Asmik Grigorian : Rachmaninov – Dissonance
1 CD Alpha Classics ALPHA 796
Réussir un récital de mélodies ou de lieder n’est pas compliqué : on associe une grande voix et un accompagnateur chevronné (hier un Gerald Moore ou un Geoffrey Parsons, aujourd’hui un Malcolm Martineau), et le tour est joué. Mais si l’on veut obtenir un résultat exceptionnel, il faut vraiment oser apparier deux tempéraments de très haut niveau, pouvant faire des étincelles dans le bon répertoire.
Des intuitions géniales qui nous ont donné, par exemple, Winterreise de Schubert par Peter Schreier et Sviatoslav Richter (Philips), les Vier ernste Gesänge de Brahms par Matthias Goerne et Christoph Eschenbach (Harmonia Mundi), ou l’ineffable Chanson d’amour de Sabine Devieilhe et Alexandre Tharaud (Erato) : pas simplement de bons produits, mais de véritables trésors.
Gravé en studio, en avril 2021, ce nouveau récital de mélodies de Rachmaninov, domaine pas très fréquenté au disque, est bien de cet ordre là : la rencontre de deux phénomènes, déjà explosifs quand ils travaillent séparément, mais qui, mis ensemble, se stimulent et s’influencent. Un partenariat d’égal à égal, sans que jamais l’un parvienne à prendre un ascendant durable sur l’autre.
Très exigeantes en matière technique, ces pages requièrent, de toute façon, un pianiste virtuose – ne s’y sont distingués au disque, jusqu’à présent, que Vladimir Ashkenazy (avec Elisabeth Söderström, Decca) et Howard Shelley (avec Joan Rodgers, Chandos), tous deux éminents spécialistes des Concertos du compositeur. Or, ici, le piano de Lukas Geniusas, musicien russo-lituanien, est tellement extraordinaire, tellement riche (et aussi tellement bien enregistré !), qu’en présence d’une voix plus quelconque, on aurait tendance à n’avoir d’oreilles que pour lui.
Seulement voilà, il y a aussi, face aux micros, une « bête de scène » : Asmik Grigorian, cette Salome, cette Chrysothemis, cette Senta, qui nous a cloué sur notre siège au cours des derniers étés, à Salzbourg et à Bayreuth, et qui ne va certainement pas accepter de s’effacer. La voix est riche, puissante, gorgée de couleurs, mais garde, en même temps, une vraie flexibilité, y compris quand il faut décocher quelques aigus périlleux.

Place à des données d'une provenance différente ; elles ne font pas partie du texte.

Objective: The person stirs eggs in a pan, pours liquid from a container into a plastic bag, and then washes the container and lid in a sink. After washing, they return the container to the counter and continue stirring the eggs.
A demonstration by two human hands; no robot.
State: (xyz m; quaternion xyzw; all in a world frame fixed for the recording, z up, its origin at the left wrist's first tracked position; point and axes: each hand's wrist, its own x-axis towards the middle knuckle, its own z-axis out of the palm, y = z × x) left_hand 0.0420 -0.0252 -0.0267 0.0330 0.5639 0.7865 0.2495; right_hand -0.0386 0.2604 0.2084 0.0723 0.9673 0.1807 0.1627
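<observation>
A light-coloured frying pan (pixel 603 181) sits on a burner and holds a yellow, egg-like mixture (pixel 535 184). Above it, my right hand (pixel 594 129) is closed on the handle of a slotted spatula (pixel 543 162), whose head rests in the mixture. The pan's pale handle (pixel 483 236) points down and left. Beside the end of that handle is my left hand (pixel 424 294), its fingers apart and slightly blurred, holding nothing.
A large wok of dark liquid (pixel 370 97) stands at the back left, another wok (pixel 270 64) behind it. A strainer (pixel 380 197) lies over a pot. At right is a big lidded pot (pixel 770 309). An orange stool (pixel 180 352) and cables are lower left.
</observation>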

Et puis, la soprano arméno-lituanienne démontre une compréhension profonde de ce répertoire. Elle y déploie son lyrisme mélancolique et sombre, ses effusions mélodiques, son pathos contenu, avec une pudeur et un sens de la mesure qui préservent de toute vulgarité.
Où est-on ? À l’opéra, en train de frissonner, face à une succession de scènes dramatiques ? Au concert, ébahi devant un splendide récital de piano ? Dans un salon, à écouter des romances russes un peu sentimentales ? En fait, Asmik Grigorian et Lukas Geniusas, protagonistes d’exception, savent jouer sur tous ces registres à la fois, et le résultat est époustouflant.